The commitment is understood to go further than the previous weekly extensions to a pledge to extend it for the foreseeable future – removing some of the political pressure on the Government over a stand-off that is now in its fourth week.
It also emerged last night that Australia, in a bid to coax the Sri Lankans off the vessel, has guaranteed to resettle some of them within a month. In a letter headed ''Message to the 78 passengers on the Oceanic Viking'', the Government ''guarantees'' that those found to be refugees will be resettled.
Those already processed would be resettled within 4-6 weeks after disembarking, the letter from Jim O'Callaghan, minister-counsellor for immigration at the Australian Embassy in Jakarta said. Others found later to be refugees would be resettled within 12 weeks.
The Government yesterday continued to hold out the prospect of an early solution to the impasse. Immigration Minister Chris Evans said: ''We've got an agreement with the Indonesians that these people disembark in Indonesia.
''They will be processed as quickly as possible and we will look at resettling them if they are found to be refugees.''
Sri Lanka's ambassador to the United Nations, Palitha Kohona, said people on the Oceanic Viking were not refugees ''unless you use that expression in a rather loose manner''.
''They are economic refugees looking for greener pastures elsewhere,'' Mr Kohona said. He told ABC's Lateline that Sri Lanka would be willing to accept the people. ''They are our citizens. We will take them back''.
He said Sri Lanka had co-operated closely with Australia over the last few months to bring the illicit migration to Australia under control. It had asked Australia to help it improve Sri Lanka's defence capabilities so it could improve its coast guard.

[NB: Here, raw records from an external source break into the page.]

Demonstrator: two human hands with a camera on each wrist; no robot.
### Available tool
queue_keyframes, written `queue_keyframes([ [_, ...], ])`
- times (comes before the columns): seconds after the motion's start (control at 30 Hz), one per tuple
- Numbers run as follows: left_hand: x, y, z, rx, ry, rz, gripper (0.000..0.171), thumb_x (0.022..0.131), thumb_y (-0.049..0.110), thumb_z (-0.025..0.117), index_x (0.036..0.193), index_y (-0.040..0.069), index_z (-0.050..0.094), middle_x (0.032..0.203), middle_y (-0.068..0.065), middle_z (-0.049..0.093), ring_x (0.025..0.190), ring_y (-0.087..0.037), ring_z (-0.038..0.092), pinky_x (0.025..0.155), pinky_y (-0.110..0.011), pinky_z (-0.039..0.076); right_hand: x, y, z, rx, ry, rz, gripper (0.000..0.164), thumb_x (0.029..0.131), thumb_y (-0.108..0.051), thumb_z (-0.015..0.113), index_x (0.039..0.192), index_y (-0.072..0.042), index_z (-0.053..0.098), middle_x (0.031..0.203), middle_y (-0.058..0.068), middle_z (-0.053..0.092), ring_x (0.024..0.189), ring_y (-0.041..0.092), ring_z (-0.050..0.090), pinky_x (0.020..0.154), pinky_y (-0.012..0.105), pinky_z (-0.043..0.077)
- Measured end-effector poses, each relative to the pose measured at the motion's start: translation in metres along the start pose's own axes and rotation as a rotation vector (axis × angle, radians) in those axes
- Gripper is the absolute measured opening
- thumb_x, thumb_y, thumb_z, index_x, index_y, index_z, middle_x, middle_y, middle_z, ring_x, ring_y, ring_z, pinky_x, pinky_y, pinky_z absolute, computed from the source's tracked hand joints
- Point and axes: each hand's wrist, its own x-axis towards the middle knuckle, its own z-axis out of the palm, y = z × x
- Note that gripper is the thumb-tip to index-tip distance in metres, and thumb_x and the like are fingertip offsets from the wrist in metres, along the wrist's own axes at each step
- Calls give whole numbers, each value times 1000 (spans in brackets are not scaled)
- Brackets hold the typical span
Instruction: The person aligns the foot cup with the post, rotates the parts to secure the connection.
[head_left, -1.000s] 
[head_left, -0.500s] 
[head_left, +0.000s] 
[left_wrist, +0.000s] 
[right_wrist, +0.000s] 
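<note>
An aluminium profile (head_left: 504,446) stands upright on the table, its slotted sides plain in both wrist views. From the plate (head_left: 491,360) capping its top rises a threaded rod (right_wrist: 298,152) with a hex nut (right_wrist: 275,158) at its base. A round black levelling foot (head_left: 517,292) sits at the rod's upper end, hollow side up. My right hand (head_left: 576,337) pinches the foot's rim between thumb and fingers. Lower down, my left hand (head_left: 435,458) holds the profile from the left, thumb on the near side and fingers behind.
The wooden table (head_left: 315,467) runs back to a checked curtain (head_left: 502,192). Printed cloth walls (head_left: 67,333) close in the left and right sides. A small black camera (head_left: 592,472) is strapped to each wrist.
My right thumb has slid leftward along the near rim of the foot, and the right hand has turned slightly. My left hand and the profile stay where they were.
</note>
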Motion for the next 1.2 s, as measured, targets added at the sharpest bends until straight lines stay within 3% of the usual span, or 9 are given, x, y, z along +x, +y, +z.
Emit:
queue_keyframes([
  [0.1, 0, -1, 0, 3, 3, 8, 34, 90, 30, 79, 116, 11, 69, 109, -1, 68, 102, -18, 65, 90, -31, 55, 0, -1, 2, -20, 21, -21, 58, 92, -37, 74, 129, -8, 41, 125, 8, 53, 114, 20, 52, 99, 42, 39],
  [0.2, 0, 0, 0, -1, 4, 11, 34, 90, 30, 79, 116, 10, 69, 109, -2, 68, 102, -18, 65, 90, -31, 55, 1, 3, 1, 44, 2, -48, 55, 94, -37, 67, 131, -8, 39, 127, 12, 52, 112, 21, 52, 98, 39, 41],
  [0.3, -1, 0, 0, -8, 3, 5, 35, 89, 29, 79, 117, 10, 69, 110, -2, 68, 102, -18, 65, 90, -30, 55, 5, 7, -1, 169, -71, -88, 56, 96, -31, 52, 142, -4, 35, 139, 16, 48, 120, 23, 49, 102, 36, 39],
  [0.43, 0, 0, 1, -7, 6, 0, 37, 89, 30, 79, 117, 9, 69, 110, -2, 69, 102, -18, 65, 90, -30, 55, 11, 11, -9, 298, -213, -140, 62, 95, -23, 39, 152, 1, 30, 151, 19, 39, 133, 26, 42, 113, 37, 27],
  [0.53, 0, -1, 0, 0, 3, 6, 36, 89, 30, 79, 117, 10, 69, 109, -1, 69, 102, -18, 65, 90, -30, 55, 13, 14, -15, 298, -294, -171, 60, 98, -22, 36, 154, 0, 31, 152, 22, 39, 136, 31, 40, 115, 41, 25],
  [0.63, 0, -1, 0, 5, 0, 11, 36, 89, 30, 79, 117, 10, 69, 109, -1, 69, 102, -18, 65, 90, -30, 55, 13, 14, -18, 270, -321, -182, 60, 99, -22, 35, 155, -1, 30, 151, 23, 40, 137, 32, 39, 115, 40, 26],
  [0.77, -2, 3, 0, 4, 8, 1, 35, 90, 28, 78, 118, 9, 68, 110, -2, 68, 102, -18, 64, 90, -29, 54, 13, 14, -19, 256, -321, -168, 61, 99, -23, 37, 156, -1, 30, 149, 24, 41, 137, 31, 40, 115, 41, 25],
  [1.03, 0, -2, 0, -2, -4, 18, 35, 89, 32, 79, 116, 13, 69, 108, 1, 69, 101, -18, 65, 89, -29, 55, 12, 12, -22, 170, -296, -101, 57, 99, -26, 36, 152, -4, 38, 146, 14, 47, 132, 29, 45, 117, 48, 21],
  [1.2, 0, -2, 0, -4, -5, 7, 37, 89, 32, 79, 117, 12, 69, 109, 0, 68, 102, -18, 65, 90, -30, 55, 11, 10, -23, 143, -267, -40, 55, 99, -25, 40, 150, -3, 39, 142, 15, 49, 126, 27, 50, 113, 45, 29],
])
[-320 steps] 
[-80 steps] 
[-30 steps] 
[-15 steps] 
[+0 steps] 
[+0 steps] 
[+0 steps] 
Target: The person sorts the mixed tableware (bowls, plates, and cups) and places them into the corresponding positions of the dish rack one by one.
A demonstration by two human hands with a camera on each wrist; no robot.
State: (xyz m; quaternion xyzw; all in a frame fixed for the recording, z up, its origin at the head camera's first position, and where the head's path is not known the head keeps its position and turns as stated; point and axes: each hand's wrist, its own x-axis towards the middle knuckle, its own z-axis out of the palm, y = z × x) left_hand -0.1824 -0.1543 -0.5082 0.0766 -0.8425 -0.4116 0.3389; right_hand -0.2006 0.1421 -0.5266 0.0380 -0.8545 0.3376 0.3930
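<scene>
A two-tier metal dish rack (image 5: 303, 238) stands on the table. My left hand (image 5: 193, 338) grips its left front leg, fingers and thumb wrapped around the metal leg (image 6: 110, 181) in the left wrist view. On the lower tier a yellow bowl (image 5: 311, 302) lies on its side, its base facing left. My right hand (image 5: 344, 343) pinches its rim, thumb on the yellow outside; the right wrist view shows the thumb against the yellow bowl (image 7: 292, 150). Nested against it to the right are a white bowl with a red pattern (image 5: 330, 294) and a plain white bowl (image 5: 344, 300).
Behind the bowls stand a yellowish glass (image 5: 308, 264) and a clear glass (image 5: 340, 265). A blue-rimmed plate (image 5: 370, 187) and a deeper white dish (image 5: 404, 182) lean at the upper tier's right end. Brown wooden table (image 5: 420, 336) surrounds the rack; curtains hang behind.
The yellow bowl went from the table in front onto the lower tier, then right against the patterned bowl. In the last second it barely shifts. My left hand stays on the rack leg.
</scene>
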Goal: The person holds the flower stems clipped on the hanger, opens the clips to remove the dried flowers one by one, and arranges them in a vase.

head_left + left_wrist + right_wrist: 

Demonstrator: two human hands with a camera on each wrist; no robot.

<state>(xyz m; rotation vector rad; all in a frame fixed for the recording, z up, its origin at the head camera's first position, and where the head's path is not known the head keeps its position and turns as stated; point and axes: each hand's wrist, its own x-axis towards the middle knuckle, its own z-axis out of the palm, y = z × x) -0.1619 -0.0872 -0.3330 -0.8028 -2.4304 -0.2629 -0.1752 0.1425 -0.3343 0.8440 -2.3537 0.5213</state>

Nationals Senate Leader Barnaby Joyce said the people on the ship should be told it was going to Sri Lanka in 48 hours and ''if you wish to get off it and be processed, that is what you should do.
''But if you don't, it is by your own volition that you will end up back in Sir Lanka''.
Since the civil war ended in May, there has been a jump in the number of Tamils heading for Australia by boat in the hope of political asylum.
Mr McCarthy is visiting areas of northern Sri Lanka held until recently by Tamil Tiger rebels and devastated during the final stages of the 25-year civil war.
Mr McCarthy will visit the Manik Farm refugee camp near the town of Vavuniya, where hundreds of thousands of Tamil refugees have been held. He will also visit recently resettled villages in northern Sri Lanka.
In Colombo Mr McCarthy has also canvassed ways to increase Australian aid spending for the rehabilitation of the war-torn areas.
Peter Baxter, director-general of the Government aid agency Ausaid, has been in Sri Lanka with Mr McCarthy to thrash out the increase in aid. No final figure has yet been decided.
This spending will be in addition to an $11 million aid package announced Mr Smith in Colombo on Monday.